In a media conference call Sunday morning, a grateful Governor Jack Markell thanked Delawareans who heeded his mandatory evacuation orders and driving bans. Thanks to them, he said, Delaware did not have any reports of serious injuries or fatalities, so far.
Due to the storm’s weakened strength, Gov. Markell said initial damage assessments are less than what was predicted. As a result, the Governor has lifted the mandatory evacuation orders and driving bans. However, because more than 43-thousand people remain without power, statewide, or may be cut off from their homes and businesses because of flooding and debris, Gov. Markell says shelters will remain open until they’re no longer needed.
In the meantime, the Governor says state agencies are hard at work trying to get things back online.
“I want life to return to normal as soon as possible and we’re going to work hard to make that happen.”
According to the state, priorities include restoring power, repairing communications systems, emergency services, and clearing roads so schools and public facilities can reopen.
DelDOT has already swung into action, dispatching 400 employees to address high-priority issues on primary and secondary roads.
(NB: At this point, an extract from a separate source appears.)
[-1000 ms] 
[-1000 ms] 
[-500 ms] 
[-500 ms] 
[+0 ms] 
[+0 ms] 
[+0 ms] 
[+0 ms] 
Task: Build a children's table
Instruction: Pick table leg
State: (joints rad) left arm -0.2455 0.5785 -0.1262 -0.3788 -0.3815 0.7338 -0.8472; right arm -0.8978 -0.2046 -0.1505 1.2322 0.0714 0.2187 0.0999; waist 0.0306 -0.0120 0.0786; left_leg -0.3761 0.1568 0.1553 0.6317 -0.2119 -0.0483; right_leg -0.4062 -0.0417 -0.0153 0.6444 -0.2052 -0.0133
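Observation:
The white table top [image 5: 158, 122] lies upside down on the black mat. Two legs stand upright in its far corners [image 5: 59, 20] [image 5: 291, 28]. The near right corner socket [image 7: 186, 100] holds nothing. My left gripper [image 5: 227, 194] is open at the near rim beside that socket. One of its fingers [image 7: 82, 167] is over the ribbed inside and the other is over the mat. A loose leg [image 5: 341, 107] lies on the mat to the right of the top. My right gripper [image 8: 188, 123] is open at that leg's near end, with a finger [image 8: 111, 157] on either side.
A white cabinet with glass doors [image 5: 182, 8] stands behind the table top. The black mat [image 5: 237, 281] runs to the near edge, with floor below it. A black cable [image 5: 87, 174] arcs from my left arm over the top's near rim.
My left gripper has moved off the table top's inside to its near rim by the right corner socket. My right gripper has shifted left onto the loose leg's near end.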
“The state’s transportation system appears to have weathered the storm reasonably well, however, the state will be contending with flooded roads, utility lines that have come down, loss of power to traffic control devices, fallen trees and debris on roadways, and other various issues,” said DelDOT Secretary Shailen Bhatt. “For this reason, we urge the public to remain off the roads as long as possible today, and to use extra caution if they are driving, knowing they may encounter unexpected delays and road hazards.”
Bridges over the C&D Canal stayed closed through the storm. At 4:45pm Sunday DelDOT Secretary Bhatt gave the Indian River Inlet Bridge the all clear for the stability of the bridge. Crews spent part of their day removing sand from Route 1.
And crews with Delaware’s Department of Natural Resources and Environmental Control (DNREC) are out assessing beach erosion in Sussex County, but say some communities are hard to reach because of flooding.
For the remainder of Sunday, Gov. Markell, along with Delaware’s Congressional Delegation, will tour Kent and Sussex Counties. The Governor says Delaware Emergency Management and FEMA, meanwhile, are currently working on a preliminary damage assessment report, expected to be completed by the end of the day. Delaware received a federal disaster declaration, which paves the way for the state to receive federal assistance.